L’ancien ministre des Affaires religieuses, Yaqut Cholil Qoumas (YCQ), a quitté le siège de la KPK à Jakarta mardi soir, après un interrogatoire approfondi. Il n’a pas souhaité commenter les détails de l’enquête à la presse.
Selon les informations recueillies par detik.com, M. Qoumas est arrivé à la KPK vers 11h43, vêtu d’une chemise marron et d’une casquette noire. L’interrogatoire a débuté à 11h46 et s’est achevé vers 20h13.
À son départ, M. Qoumas s’est limité à déclarer :
« J’ai fourni tous les renseignements demandés aux enquêteurs. Veuillez vous adresser directement à eux pour plus de détails. »

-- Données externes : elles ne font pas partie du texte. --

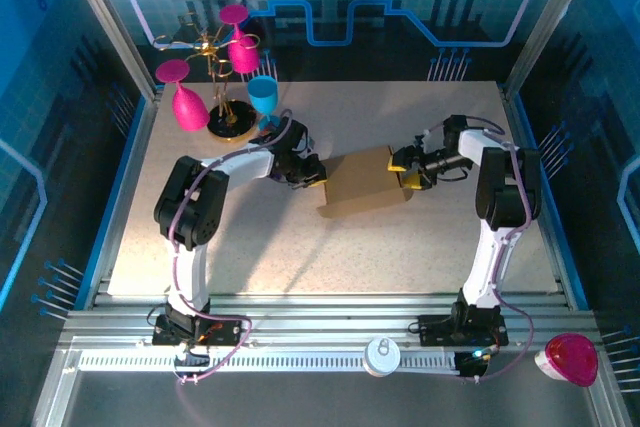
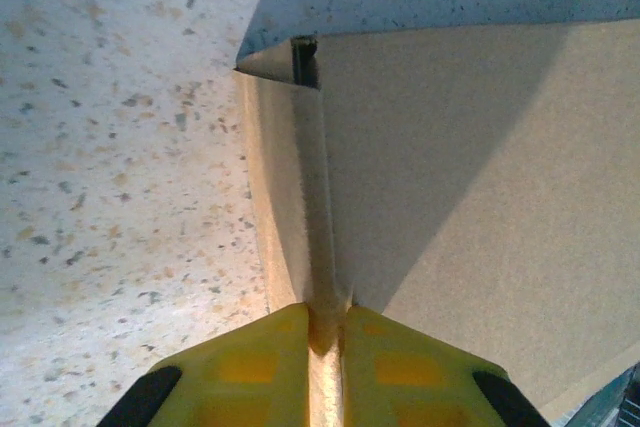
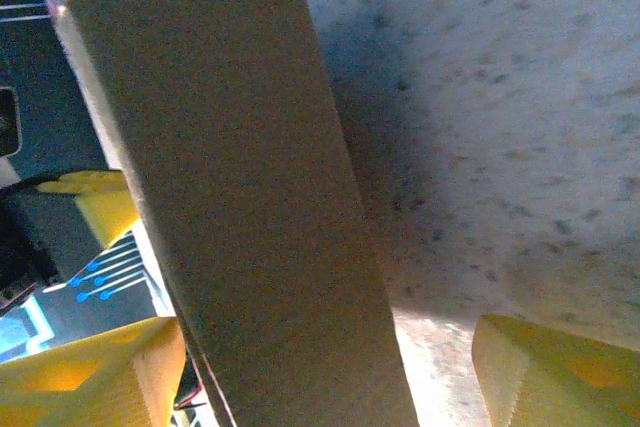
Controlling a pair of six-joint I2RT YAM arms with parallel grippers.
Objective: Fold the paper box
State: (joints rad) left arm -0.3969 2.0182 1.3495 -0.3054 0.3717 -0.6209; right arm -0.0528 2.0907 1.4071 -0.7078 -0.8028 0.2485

Yaqut Cholil Qoumas, ancien ministre des Affaires religieuses
L’enquête de la KPK concerne des allégations de corruption liées à la distribution d’un quota supplémentaire de 20 000 places pour le Hajj en 2024. L’Indonésie avait obtenu ce quota additionnel grâce aux efforts du président Joko Widodo (Jokowi) auprès des autorités saoudiennes, dans le but de réduire les longues années d’attente – pouvant atteindre plus de 20 ans – pour les pèlerins indonésiens.
Initialement, l’Indonésie disposait d’un quota de 221 000 pèlerins pour 2024. L’ajout de 20 000 places a porté le quota total à 241 000. Cependant, ce quota supplémentaire a été divisé en deux : 10 000 places pour le Hajj régulier et 10 000 pour le Hajj spécial.
La législation indonésienne encadre le Hajj spécial, limitant son quota à 8 % du quota total. En 2024, l’Indonésie a finalement alloué 213 320 places pour le Hajj régulier et 27 680 pour le Hajj spécial.
La KPK estime que la politique mise en œuvre sous l’ère Yaqut a empêché 8 400 pèlerins inscrits depuis plus de 14 ans de partir en pèlerinage en 2024, malgré la disponibilité du quota supplémentaire. L’agence anti-corruption a également fait état de soupçons de pertes financières pour l’État s’élevant à 1 000 milliards de roupies indonésiennes (environ 62 millions d’euros). Des perquisitions ont été menées, conduisant à la saisie de biens immobiliers, de véhicules et de sommes d’argent en devises étrangères.